# Red Crystal Shrimp Life Cycle



## joeinlondon (10 Dec 2008)

I have been keeping three red crystal shrimp for a couple of months now, and the largest one has just died, but before it went I could see she was carrying eggs.  I am wondering if death immediately after release of eggs is normal for this species - in a sort of Octopus way?

Also - how long do they live generally?  The other large one of the former trio is now pretty much sitting life out under a leaf and I fear it won't be long until this one keels over also.  Are they a very short-lived species?

Any input would, as always, be most appreciated.

Joe


----------



## YzemaN (10 Dec 2008)

Try this place:
Planet Inverts.
There's loads of info on different shrimp and a forum as well.


----------



## LondonDragon (10 Dec 2008)

What temp did you have the tank at? They should breed fine and live much longer than two months. I have some in my tank for 4 months, but they don't like temps above 24C specially when carrying eggs


----------



## Luketendo (10 Dec 2008)

LondonDragon said:
			
		

> What temp did you have the tank at? They should breed fine and live much longer than two months. I have some in my tank for 4 months, but they don't like temps above 24C specially when carrying eggs



This may be the reason why mine aren't breeding and half of them are dead. Although my heater is set to 24 the temperature is 27.

Just changed the heater to 22 and I'll see what that does.


----------



## LondonDragon (10 Dec 2008)

Luketendo said:
			
		

> This may be the reason why mine aren't breeding and half of them are dead. Although my heater is set to 24 the temperature is 27. Just changed the heater to 22 and I'll see what that does.
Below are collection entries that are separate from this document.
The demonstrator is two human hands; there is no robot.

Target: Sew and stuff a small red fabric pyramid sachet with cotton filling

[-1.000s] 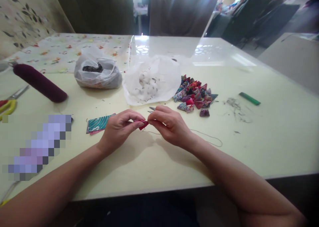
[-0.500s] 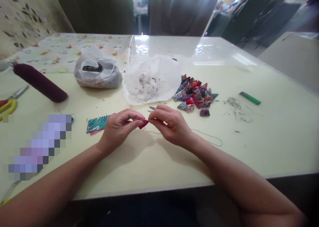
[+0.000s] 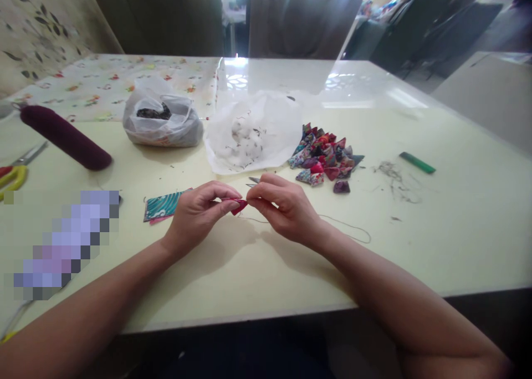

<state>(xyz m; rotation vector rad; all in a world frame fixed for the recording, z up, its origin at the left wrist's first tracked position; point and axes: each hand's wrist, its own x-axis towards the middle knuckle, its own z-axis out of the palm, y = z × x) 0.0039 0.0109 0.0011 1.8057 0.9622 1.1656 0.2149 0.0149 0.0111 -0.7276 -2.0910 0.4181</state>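
Observation:
My left hand (image 3: 203, 215) pinches a small folded piece of red fabric (image 3: 238, 206) between thumb and fingers. Close against its right end, my right hand (image 3: 286, 207) has thumb and forefinger pressed together; what sits between those fingertips is too small to see. Two pointed metal blades (image 3: 254, 180), like the tips of small snips, stick out behind the right hand, and I cannot tell whether it holds them. A dark thread (image 3: 353, 239) runs from near the red fabric, behind the right wrist, and loops onto the table. Teal wave-patterned fabric (image 3: 162, 206) lies beside my left hand.
Beyond my hands are a white plastic sheet (image 3: 220, 157) with stuffing, a pile of small patterned fabric pieces (image 3: 326, 154) and a plastic bag (image 3: 162, 132). Yellow-handled scissors (image 3: 16, 179) and a dark purple roll (image 3: 66, 138) lie left; a green strip (image 3: 418, 163) and thread scraps (image 3: 394, 177) right.
Both hands keep almost the same pose, with the red fabric still between the left fingers. The whole view has shifted very slightly.

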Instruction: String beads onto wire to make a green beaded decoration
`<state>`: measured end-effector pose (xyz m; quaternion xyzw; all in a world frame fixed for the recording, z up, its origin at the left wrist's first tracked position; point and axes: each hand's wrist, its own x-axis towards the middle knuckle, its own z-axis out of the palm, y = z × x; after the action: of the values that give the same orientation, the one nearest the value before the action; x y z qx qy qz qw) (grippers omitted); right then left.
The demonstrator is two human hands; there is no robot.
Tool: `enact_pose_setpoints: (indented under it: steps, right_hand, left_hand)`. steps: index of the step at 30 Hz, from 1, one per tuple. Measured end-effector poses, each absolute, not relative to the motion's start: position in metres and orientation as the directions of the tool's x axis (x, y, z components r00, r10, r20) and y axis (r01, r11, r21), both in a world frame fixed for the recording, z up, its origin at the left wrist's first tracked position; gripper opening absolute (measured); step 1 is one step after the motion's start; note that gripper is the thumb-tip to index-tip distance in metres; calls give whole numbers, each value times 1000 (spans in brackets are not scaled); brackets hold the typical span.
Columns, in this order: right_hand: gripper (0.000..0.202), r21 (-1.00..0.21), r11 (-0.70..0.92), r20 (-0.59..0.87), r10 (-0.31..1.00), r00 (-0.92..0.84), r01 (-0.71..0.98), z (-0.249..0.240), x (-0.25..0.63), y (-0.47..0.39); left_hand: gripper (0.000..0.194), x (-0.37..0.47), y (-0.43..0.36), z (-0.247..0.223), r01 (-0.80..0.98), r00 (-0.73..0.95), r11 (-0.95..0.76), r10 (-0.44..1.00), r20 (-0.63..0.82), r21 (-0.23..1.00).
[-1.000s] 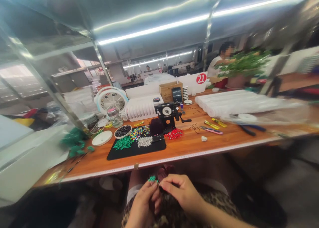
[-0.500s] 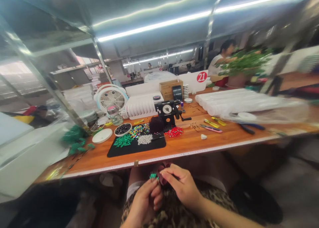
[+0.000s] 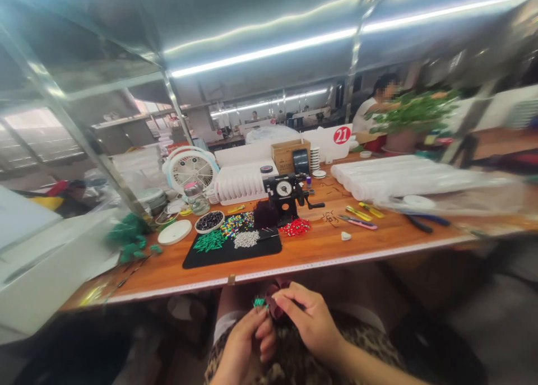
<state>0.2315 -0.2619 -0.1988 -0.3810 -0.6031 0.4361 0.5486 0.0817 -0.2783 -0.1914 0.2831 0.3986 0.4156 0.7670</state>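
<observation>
Over my lap, in front of the table edge, my left hand (image 3: 252, 337) is closed, its thumb and forefinger pinching the base of a small cluster of green pieces (image 3: 259, 301). Right beside it, my right hand (image 3: 309, 320) is closed in a pinch at a dark maroon, soft-looking strip or petal-like piece (image 3: 275, 305). What exactly lies between the right fingertips is too small to make out. On the table ahead, a black mat (image 3: 235, 254) carries green slender pieces (image 3: 210, 240), small white beads (image 3: 246, 239) and multicoloured beads (image 3: 236, 224).
A black hand-cranked machine with a dial (image 3: 284, 190) stands behind the mat, red beads (image 3: 295, 227) beside it. Pink-handled tweezers (image 3: 359, 222), yellow cutters (image 3: 357, 213) and white rolls (image 3: 390, 175) lie to the right. A fan (image 3: 193, 172) stands left. A co-worker (image 3: 374, 105) sits beyond a plant.
The whole view has shifted slightly downward and right with the head. Both hands keep nearly the same pose, still close together, and the maroon piece shows slightly differently.
</observation>
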Motion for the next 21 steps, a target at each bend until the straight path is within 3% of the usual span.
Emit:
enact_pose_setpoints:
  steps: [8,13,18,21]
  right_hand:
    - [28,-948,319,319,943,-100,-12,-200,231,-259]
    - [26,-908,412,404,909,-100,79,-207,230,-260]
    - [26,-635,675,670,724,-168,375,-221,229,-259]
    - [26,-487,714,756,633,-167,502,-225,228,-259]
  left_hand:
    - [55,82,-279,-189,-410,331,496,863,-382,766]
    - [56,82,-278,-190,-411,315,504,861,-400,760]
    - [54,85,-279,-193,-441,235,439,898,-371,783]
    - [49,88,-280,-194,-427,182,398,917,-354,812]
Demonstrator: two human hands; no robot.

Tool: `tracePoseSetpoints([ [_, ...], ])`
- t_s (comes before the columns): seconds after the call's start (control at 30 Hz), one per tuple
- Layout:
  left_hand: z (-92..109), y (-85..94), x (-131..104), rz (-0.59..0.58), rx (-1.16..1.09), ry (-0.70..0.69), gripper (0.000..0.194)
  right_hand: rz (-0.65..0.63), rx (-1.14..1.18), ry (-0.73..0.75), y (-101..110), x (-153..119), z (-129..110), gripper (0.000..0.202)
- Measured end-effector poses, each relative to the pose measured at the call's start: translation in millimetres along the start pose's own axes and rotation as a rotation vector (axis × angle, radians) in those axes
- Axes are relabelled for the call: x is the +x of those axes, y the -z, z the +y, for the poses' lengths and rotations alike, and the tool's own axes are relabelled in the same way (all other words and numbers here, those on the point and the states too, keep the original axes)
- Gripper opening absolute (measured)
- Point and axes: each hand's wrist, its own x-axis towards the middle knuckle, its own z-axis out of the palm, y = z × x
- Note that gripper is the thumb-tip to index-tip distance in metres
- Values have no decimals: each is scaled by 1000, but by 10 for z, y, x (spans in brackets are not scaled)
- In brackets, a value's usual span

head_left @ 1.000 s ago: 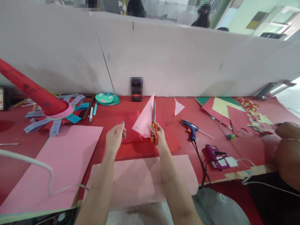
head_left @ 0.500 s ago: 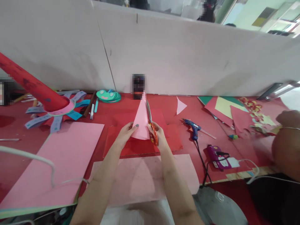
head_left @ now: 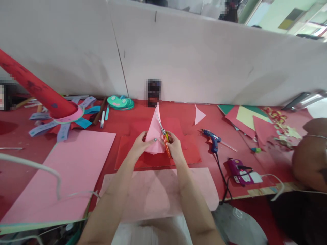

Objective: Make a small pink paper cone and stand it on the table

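A folded pink paper triangle stands point-up between my hands, over a red sheet of card. My left hand pinches its lower left part, the thumb lying across the front. In my right hand are orange-handled scissors, their blades pointing up and left along the paper's right edge. Some yellow shows on the handle as well. Whether the blades are parted on the paper is too small to tell. Below lies a wide sheet of pale pink paper, partly under my forearms.
A blue glue gun and a purple power strip with cords lie to the right. A pink paper scrap is behind. Leftward are large pink sheets and a red cone. Another person's arm rests at far right.
The scissors have tilted leftward, with the blades now nearer the paper's edge. The paper's lower edge looks more bent. The whole view has shifted slightly.
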Motion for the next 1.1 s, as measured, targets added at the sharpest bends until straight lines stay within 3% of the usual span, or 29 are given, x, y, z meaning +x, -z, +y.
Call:
tracePoseSetpoints([
  [0.27,17,25,-35,-231,-107,155,37,-71,54,-137,41,9,-22,60],
  [0.33,-16,41,-13,-206,-51,161,37,-80,59,-147,35,-1,-49,61],
  [0.47,-83,75,52,-47,6,156,37,-40,52,-167,30,-9,-77,61],
  [0.67,-110,77,87,135,-50,41,35,-40,101,-146,26,29,3,59],
  [0.93,-149,48,68,64,-80,89,34,-40,60,-99,7,36,41,58],
  [1.1,-109,129,43,-110,35,167,37,-68,64,-128,55,-3,-51,55],
])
If you can't keep the temp down invest in one of these:

http://cgi.ebay.co.uk/JEBO-Aquarium-Twi ... 240%3A1318

I am gald I did, my temp never goes above 25ÂºC, very usefull specially in the summer when the temp in the tank usually went above 30ÂºC (and I lost my first batch of CRS)


----------



## Luketendo (11 Dec 2008)

Oh yeah forgot to say my shrimp are just normal cherries.

Anyway woke up this morning and the temperature has dropped 2C to 25C. I'll check when I get home from school and see what the temperature when the light is on.


----------



## LondonDragon (11 Dec 2008)

Luketendo said:
			
		

> Oh yeah forgot to say my shrimp are just normal cherries.


Red Cherries do fine in temps up to 30ÂºC and breed fine, I had mine bredding at 30ÂºC+ and even bred fine in my main tank at 30ÂºC and with high dosage of ferts and CO2.


----------



## mr. luke (12 Dec 2008)

crs are usually ok even at 27'C, maybe copper poisoning? Can happen very easily with the addition of new plants, high dosing of ferts and a host of other things.


----------



## Luketendo (12 Dec 2008)

LondonDragon said:
			
		

> Luketendo said:
> 
> 
> 
> ...



Oh, guess I have a problem with mine then...


----------



## vauxhallmark (12 Dec 2008)

Mr. Luke might be the guru on this, as he "gets overun very quickly, mainly with crs and cherries "

Definitely a useful person to have on the forum - I know I'll be sending him a few questions!

Here's a link to that thread: viewtopic.php?f=49&t=3857&start=20

Hope the rest do ok - you've still got a chance of it being a male and a female!

Best regards,

Mark


----------



## mr. luke (13 Dec 2008)

its very easy to become over run, especially with cherries 
had a minor disaster today so crs arent so great, it involves the nitrate above 160ppm, everything is fine apart from  2 crs.
Hope you have more luck in the futer (y)


----------



## zoologist101 (27 Dec 2008)

I think two years is about the average life expectancy for CRS. Maybe yours were not in the first flush of youth when you bought them.


----------